▸ **REQUIRED WORK**
Go through the lines below and retype each one exactly.

───── RECORDED INFORMATION ─────

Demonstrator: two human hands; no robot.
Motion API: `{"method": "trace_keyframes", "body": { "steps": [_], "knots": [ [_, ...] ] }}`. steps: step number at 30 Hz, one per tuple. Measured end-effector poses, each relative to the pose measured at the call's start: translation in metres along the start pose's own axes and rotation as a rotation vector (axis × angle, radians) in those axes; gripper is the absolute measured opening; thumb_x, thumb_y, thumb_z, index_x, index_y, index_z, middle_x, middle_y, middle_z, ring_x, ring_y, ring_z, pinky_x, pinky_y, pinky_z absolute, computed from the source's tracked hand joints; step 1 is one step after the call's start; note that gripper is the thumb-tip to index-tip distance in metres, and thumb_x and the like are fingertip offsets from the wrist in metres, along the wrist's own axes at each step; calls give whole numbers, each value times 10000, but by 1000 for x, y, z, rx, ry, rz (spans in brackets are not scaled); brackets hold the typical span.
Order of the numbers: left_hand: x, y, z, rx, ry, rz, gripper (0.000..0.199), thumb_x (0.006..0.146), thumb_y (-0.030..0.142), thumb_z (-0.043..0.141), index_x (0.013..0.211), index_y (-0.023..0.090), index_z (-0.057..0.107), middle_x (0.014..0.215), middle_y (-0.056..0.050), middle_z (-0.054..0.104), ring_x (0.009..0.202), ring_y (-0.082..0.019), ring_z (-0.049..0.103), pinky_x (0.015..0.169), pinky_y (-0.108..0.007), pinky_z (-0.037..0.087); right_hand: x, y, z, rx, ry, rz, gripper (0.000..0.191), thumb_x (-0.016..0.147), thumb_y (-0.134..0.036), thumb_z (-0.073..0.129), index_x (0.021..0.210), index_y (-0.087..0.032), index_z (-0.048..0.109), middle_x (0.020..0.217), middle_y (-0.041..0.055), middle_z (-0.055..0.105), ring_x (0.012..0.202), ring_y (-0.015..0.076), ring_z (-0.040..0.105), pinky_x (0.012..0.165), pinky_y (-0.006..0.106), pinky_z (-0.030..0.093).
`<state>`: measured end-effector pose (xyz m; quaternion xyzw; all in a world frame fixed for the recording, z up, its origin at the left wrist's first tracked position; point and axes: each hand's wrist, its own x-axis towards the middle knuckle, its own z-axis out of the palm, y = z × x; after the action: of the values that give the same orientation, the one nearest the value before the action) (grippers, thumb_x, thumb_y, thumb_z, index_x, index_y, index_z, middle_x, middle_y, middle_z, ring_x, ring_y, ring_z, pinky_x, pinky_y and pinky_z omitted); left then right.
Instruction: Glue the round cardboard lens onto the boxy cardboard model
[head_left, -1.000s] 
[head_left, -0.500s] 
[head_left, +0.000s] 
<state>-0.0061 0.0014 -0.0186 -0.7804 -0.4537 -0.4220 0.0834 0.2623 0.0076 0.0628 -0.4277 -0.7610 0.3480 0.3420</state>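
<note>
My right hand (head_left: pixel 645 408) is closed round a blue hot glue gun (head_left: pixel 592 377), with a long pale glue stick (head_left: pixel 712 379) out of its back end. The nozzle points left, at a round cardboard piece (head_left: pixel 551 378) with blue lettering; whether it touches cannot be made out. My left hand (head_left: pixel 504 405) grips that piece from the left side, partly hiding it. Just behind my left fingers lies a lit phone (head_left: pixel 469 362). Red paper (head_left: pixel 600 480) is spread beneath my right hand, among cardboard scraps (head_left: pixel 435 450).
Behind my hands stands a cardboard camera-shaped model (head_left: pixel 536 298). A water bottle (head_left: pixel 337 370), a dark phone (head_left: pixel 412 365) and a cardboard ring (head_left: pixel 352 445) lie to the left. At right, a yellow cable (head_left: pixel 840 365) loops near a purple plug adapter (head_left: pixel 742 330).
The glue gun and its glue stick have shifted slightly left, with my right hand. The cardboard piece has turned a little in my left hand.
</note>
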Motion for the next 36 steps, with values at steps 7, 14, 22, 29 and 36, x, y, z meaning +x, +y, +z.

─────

▸ **EXPECTED ANSWER**
Demonstrator: two human hands; no robot.
Motion API: `{"method": "trace_keyframes", "body": { "steps": [_], "knots": [ [_, ...] ] }}`. steps: step number at 30 Hz, one per tuple. Measured end-effector poses, each relative to the pose measured at the call's start: translation in metres along the start pose's own axes and rotation as a rotation vector (axis × angle, radians) in those axes; gripper is the absolute measured opening; thumb_x, thumb_y, thumb_z, index_x, index_y, index_z, middle_x, middle_y, middle_z, ring_x, ring_y, ring_z, pinky_x, pinky_y, pinky_z absolute, computed from the source's tracked hand joints; step 1 is one step after the call's start; note that gripper is the thumb-tip to index-tip distance in metres, and thumb_x and the like are fingertip offsets from the wrist in metres, along the wrist's own axes at each step; calls give whole numbers, each value times 10000, but by 1000 for x, y, z, rx, ry, rz (spans in brackets are not scaled); brackets hold the typical span.
Order of the numbers: left_hand: x, y, z, rx, ry, rz, gripper (0.000..0.199), thumb_x (0.006..0.146), thumb_y (-0.030..0.142), thumb_z (-0.043..0.141), index_x (0.013..0.211), index_y (-0.023..0.090), index_z (-0.057..0.107), middle_x (0.014..0.215), middle_y (-0.056..0.050), middle_z (-0.054..0.104), ring_x (0.009..0.202), ring_y (-0.082..0.019), ring_z (-0.049..0.103), pinky_x (0.015..0.169), pinky_y (-0.108..0.007), pinky_z (-0.037..0.087); right_hand: x, y, z, rx, ry, rz, gripper (0.000..0.191), thumb_x (-0.016..0.147), thumb_y (-0.134..0.036), thumb_z (-0.073..0.129), index_x (0.021..0.210), index_y (-0.087..0.032), index_z (-0.048..0.109), middle_x (0.020..0.217), middle_y (-0.041..0.055), middle_z (-0.055..0.105), ring_x (0.012..0.202), ring_y (-0.015..0.076), ring_z (-0.040..0.105), pinky_x (0.012..0.165), pinky_y (-0.006..0.106), pinky_z (-0.030..0.093).
`<state>`: measured end-effector pose (xyz m; quaternion xyzw; all in a world frame fixed for the recording, z up, its origin at the left wrist's first tracked position; point and axes: each hand's wrist, its own x-axis towards the middle knuckle, its own z-axis out of the palm, y = z × x; after the action: of the values that give the same orientation, the one nearest the value before the action) (grippers, thumb_x, thumb_y, thumb_z, index_x, index_y, index_z, middle_x, middle_y, middle_z, ring_x, ring_y, ring_z, pinky_x, pinky_y and pinky_z omitted); left then right.
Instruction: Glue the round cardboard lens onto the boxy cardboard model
[head_left, -1.000s] 
[head_left, -0.500s] 
[head_left, +0.000s] 
<state>-0.0061 0.0014 -0.0186 -0.7804 -0.4537 -0.4220 0.0834 0.2623 0.0076 0.0628 -0.4277 -0.7610 0.3480 0.3420</state>
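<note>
My right hand (head_left: pixel 645 408) is closed round a blue hot glue gun (head_left: pixel 592 377), with a long pale glue stick (head_left: pixel 712 379) out of its back end. The nozzle points left, at a round cardboard piece (head_left: pixel 551 378) with blue lettering; whether it touches cannot be made out. My left hand (head_left: pixel 504 405) grips that piece from the left side, partly hiding it. Just behind my left fingers lies a lit phone (head_left: pixel 469 362). Red paper (head_left: pixel 600 480) is spread beneath my right hand, among cardboard scraps (head_left: pixel 435 450).
Behind my hands stands a cardboard camera-shaped model (head_left: pixel 536 298). A water bottle (head_left: pixel 337 370), a dark phone (head_left: pixel 412 365) and a cardboard ring (head_left: pixel 352 445) lie to the left. At right, a yellow cable (head_left: pixel 840 365) loops near a purple plug adapter (head_left: pixel 742 330).
The glue gun and its glue stick have shifted slightly left, with my right hand. The cardboard piece has turned a little in my left hand.
</note>
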Motion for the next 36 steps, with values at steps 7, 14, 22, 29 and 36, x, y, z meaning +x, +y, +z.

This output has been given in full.